Collected data entries
* * * * * * *

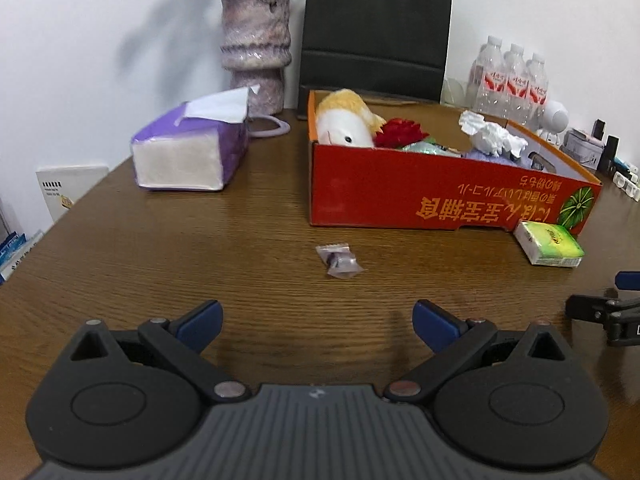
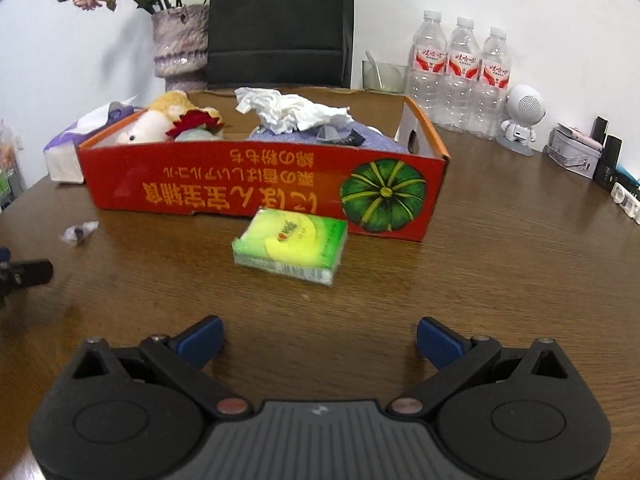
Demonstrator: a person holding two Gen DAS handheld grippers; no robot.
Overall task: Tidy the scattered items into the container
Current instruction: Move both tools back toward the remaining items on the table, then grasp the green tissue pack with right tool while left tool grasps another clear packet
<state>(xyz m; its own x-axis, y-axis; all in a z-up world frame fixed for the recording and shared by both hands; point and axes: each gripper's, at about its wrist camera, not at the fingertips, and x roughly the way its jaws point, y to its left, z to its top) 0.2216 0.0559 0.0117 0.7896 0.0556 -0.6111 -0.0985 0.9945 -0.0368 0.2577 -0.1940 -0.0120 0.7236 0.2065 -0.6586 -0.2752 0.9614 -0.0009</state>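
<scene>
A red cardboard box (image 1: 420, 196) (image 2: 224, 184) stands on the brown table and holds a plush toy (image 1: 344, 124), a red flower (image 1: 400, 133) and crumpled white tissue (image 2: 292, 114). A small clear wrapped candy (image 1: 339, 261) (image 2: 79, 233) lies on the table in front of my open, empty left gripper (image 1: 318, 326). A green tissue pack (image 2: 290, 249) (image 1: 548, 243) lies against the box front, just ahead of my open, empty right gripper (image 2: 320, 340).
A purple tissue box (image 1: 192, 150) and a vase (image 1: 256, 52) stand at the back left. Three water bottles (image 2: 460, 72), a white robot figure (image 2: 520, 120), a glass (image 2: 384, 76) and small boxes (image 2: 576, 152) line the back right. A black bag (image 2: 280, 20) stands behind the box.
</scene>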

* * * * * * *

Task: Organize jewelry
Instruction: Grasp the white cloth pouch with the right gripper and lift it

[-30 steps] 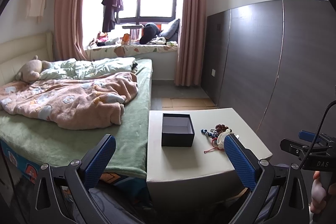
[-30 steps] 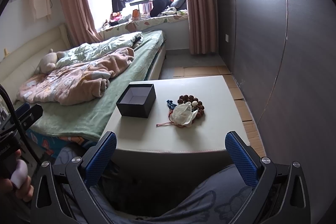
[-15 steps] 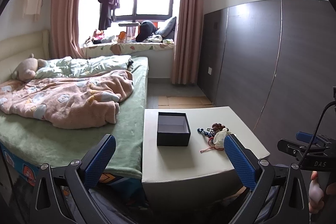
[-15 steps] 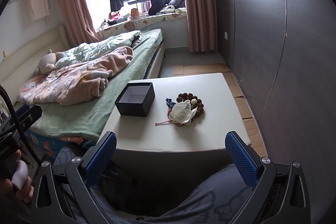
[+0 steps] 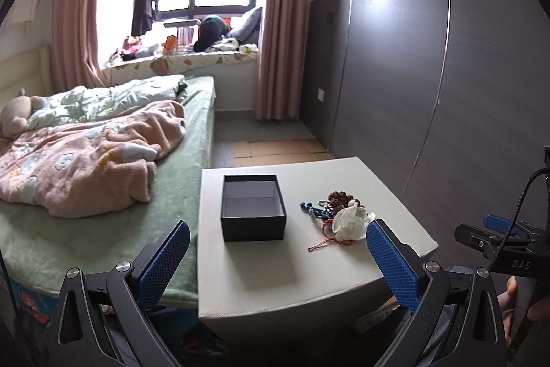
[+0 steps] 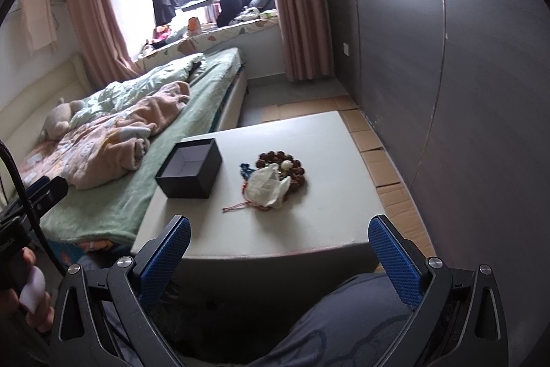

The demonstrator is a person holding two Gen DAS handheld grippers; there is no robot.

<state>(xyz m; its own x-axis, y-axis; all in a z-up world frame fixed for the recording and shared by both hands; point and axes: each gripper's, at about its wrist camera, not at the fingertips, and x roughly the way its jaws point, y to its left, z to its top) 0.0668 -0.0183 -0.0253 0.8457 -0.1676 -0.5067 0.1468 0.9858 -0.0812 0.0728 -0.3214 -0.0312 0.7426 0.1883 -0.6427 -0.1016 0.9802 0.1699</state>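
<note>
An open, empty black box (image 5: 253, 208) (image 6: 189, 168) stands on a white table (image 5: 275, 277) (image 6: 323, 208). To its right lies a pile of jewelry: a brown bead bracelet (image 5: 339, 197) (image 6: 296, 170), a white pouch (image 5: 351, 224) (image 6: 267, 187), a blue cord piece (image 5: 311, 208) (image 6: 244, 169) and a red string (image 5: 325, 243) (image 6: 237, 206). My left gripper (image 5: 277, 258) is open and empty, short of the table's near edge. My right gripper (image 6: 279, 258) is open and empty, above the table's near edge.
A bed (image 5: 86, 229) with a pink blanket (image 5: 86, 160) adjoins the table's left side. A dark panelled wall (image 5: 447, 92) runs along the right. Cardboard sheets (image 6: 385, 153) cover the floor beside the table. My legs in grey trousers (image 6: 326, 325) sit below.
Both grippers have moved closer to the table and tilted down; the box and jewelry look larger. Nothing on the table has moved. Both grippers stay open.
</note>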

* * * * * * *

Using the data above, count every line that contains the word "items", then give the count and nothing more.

2